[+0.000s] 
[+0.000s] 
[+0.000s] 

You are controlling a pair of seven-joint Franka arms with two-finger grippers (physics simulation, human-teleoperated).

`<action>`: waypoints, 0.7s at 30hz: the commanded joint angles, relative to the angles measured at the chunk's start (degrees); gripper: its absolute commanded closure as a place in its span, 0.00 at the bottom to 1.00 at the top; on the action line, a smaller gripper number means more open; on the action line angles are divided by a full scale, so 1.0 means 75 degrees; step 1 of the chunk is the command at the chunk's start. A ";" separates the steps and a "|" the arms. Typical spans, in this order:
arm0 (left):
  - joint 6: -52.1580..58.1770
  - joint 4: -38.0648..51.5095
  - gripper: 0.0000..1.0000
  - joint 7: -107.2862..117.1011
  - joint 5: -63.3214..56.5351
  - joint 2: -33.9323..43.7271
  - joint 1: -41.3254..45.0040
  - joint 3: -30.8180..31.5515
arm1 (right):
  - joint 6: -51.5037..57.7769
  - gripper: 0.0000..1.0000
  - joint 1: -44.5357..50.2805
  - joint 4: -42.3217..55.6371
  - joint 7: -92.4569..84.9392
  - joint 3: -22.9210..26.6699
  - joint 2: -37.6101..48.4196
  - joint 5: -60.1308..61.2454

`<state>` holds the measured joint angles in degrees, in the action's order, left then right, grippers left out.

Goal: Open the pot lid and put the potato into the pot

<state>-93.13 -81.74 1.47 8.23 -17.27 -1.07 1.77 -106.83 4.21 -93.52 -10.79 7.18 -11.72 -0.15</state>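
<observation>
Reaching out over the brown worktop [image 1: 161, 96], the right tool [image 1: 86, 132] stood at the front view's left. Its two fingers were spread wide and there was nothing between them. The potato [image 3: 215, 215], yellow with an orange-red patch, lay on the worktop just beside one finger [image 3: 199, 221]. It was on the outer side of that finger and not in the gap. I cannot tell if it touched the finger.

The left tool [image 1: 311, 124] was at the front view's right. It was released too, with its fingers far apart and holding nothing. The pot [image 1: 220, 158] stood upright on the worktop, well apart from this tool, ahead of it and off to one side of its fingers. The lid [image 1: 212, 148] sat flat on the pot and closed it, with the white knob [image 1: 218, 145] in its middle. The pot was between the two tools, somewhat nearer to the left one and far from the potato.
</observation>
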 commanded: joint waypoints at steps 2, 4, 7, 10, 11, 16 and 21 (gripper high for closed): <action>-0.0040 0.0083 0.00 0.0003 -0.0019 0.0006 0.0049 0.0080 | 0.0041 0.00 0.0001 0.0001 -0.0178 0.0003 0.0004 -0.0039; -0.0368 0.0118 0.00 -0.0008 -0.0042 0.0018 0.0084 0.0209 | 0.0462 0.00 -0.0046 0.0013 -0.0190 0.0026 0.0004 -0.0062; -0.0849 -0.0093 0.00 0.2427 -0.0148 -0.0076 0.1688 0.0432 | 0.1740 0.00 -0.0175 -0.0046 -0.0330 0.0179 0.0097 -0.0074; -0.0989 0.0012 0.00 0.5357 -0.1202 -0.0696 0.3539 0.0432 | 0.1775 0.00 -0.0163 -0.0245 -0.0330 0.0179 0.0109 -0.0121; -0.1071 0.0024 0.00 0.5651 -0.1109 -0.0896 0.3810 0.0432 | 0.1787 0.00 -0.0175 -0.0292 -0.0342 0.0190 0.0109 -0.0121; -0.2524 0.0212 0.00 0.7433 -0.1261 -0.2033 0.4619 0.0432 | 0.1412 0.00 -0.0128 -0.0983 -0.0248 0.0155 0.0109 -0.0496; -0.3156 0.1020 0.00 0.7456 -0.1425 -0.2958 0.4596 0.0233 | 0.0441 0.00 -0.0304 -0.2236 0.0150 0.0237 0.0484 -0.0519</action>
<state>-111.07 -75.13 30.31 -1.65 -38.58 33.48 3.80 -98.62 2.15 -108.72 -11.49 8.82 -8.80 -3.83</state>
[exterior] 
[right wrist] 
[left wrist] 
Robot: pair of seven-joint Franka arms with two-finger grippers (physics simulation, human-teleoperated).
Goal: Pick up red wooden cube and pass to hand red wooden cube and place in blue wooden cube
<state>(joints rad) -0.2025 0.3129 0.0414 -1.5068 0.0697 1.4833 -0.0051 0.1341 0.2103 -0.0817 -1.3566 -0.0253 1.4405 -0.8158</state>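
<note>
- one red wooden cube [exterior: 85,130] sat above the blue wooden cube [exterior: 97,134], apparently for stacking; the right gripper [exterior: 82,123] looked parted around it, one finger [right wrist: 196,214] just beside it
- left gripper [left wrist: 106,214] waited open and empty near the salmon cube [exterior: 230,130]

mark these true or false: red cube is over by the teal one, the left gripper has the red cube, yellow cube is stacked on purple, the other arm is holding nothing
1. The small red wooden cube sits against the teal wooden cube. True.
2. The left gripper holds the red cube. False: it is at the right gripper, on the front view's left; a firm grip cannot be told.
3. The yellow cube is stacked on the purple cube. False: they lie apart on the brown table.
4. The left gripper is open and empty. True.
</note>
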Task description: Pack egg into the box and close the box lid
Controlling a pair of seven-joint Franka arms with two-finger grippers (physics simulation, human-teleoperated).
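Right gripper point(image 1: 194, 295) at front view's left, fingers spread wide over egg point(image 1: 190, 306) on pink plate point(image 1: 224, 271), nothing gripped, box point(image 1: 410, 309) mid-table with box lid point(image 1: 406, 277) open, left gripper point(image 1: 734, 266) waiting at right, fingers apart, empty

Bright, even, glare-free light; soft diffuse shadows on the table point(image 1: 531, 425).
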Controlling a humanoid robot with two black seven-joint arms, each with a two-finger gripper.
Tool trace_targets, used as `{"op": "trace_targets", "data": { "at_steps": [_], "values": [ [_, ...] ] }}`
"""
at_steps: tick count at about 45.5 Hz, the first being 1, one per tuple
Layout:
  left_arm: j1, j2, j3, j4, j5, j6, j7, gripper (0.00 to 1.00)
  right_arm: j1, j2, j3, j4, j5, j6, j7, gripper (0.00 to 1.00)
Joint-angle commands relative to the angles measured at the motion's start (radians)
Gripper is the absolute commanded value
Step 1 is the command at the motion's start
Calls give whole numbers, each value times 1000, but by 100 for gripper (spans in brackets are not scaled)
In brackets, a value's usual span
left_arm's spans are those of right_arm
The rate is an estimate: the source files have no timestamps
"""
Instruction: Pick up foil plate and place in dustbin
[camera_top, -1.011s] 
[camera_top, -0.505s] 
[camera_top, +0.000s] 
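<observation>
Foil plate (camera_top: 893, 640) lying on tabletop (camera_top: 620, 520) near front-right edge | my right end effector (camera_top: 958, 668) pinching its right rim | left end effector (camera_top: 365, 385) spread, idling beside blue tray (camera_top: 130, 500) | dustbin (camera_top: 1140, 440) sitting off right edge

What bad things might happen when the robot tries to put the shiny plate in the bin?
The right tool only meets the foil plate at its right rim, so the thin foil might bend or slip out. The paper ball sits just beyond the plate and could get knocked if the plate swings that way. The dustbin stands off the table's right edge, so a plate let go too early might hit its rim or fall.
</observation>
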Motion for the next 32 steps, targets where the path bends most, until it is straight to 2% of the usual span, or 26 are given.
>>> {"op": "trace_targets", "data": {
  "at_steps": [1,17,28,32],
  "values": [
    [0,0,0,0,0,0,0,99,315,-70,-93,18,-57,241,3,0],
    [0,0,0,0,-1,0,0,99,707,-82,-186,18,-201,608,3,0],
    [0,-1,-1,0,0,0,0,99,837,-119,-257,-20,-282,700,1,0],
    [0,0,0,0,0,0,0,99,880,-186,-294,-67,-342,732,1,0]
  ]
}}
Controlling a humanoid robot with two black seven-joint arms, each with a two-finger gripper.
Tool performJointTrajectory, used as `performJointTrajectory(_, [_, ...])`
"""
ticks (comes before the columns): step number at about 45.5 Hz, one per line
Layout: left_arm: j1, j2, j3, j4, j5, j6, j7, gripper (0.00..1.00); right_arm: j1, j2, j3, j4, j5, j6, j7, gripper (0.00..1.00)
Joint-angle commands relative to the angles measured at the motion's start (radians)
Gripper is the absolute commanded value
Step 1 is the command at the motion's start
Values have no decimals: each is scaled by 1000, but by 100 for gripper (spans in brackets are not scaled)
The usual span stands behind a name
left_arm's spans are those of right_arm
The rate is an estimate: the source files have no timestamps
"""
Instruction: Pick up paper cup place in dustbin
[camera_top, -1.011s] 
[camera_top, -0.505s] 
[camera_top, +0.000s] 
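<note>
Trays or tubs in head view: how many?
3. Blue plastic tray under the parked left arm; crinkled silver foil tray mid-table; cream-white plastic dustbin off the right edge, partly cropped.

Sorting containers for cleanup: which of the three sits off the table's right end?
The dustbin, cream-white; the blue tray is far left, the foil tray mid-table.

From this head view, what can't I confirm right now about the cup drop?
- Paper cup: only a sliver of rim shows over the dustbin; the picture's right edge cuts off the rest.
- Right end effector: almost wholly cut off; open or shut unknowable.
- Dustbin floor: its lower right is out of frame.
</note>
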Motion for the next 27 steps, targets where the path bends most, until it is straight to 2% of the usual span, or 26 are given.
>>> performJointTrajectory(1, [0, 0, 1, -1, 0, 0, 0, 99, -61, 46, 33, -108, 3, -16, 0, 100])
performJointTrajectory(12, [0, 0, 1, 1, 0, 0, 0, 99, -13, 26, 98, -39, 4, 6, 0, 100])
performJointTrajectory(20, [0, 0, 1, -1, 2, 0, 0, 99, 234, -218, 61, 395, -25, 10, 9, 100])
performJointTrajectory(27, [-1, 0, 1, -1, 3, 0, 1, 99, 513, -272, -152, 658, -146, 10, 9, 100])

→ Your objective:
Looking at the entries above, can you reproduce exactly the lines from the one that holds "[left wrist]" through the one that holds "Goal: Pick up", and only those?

→ Output for this task:
[left wrist] 
Robot: pair of seven-joint Franka arms with two-finger grippers (physics simulation, human-teleoperated).
Goal: Pick up red wooden cube and pass to hand red wooden cube and place in blue wooden cube

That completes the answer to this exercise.